I’ve got AC, but it’s too slow and my rating didn’t increase too much.

## solution

Do bitwisely. $O(N)$.

Let the given nonnegative numbers be $x_0, x_1, \dots, x_{k-1}$, and there are $n-k$ masked numbers. Let the actual numbers be $a_0, a_1, \dots, a_{k-1}, \dots, a_{n-1}$ and $X$ be the xor-sum of them, then there are $k$ equations: $\begin{array}{ll} a_i = X \oplus x_i & (i \lt k) \end{array}$. The definition of $X$ is: $X = \Sigma^{\oplus}\_i a_i$.

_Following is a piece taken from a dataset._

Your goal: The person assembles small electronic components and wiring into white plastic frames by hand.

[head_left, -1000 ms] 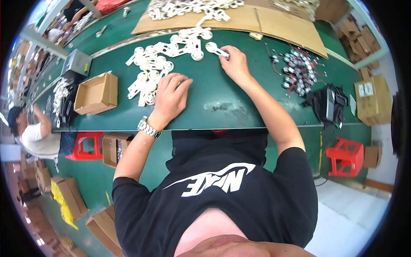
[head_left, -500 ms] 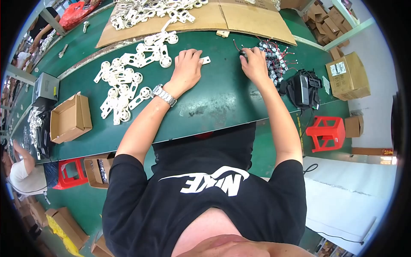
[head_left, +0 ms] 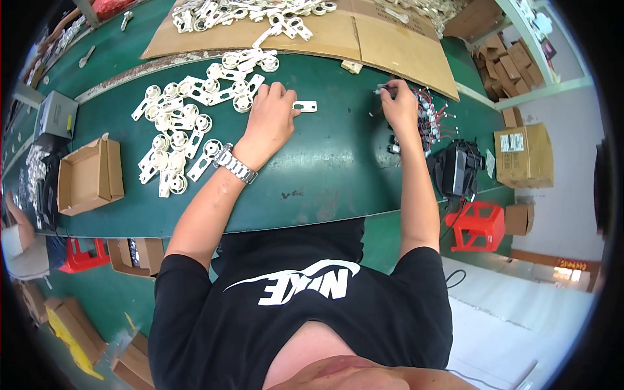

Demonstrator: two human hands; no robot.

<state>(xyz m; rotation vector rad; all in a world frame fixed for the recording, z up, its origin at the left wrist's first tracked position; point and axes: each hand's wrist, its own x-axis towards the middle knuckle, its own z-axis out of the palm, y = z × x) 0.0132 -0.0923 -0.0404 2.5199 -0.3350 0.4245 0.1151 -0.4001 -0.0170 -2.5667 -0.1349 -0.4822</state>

Assuming $a_k, \dots, a_{n-1}$ are $0$, the sum of $x_i$ makes $X$, $\begin{array}{ll} a_0 \oplus a_1 \oplus \dots \oplus a\_{k-1} = X = x_0 \oplus x_1 \oplus \dots \oplus x\_{k-1} & (k \; \text{is even}) \\\\ a_0 \oplus a_1 \oplus \dots \oplus a\_{k-1} = X = x_0 \oplus x_1 \oplus \dots \oplus x\_{k-1} \oplus X & (k \; \text{is odd}) \end{array}$. In the case that $k$ is even, the $X$ is fixed and you can compute the answer. In the case that $k$ is odd, if the $x_0 \oplus x_1 \oplus \dots \oplus x_{k-1}$ is $0$ then $X$ is arbitrary. Otherwise, contradiction. But also, if you have $x_k$, a number which has no constraint, you can use this to make $X$ arbitrary.

Let think about deciding the free $X$ (without $a_k$, and with $a_k$). When $a_k$ is not used, bitwisely do. Count $1$s of the $i$-th bit of $x_k$, and define the $i$-th bit of $X$ according to the result. When $a_k$ is used, do almost same thing, but you sholud take care about how to decide the $x_k$.

## implementation

#include <bits/stdc++.h>
#define repeat(i,n) for (int i = 0; (i) < (n); ++(i))
#define whole(f,x,...) ([&](decltype((x)) y) { return (f)(begin(y), end(y), ## __VA_ARGS__); })(x)
typedef long long ll;
template <class T> void setmin(T & a, T const & b) { if (b < a) a = b; }
using namespace std;
class OthersXor { public: long long minSum(vector<int>); };

const ll inf = ll(1e18)+9;
long long OthersXor::minSum(vector<int> xs) {
int n = xs.size();
xs.erase(whole(remove, xs, -1), xs.end());
auto foo = [&](ll sum) {
ll acc = 0;
for (int x : xs) acc += sum ^ x;
return acc;
};
auto bar = [&]() {
vector<int> cnt(32);
for (int x : xs) {
repeat (i, cnt.size()) {
cnt[i] += (x & (1ll<<i)) != 0;
}
}
ll acc = 0;
repeat (i, cnt.size()) {
if (cnt[i] > xs.size()/2) {
acc |= 1ll<<i;
}
}
return acc;
};
ll ans = inf;
ll sum_x = whole(accumulate, xs, 0ll, bit_xor<ll>());
if (xs.size() % 2 == 0) {
setmin(ans, foo(sum_x));
if (xs.size() < n) {
xs.push_back(sum_x);
setmin(ans, foo(bar()));
xs.pop_back();
}
} else {
if (sum_x == 0) {
setmin(ans, foo(bar()));
}
if (xs.size() < n) {
ll sum = bar();
xs.push_back(sum ^ sum_x);
setmin(ans, foo(sum));
xs.pop_back();
}
}
if (ans == inf) ans = -1;
return ans;
}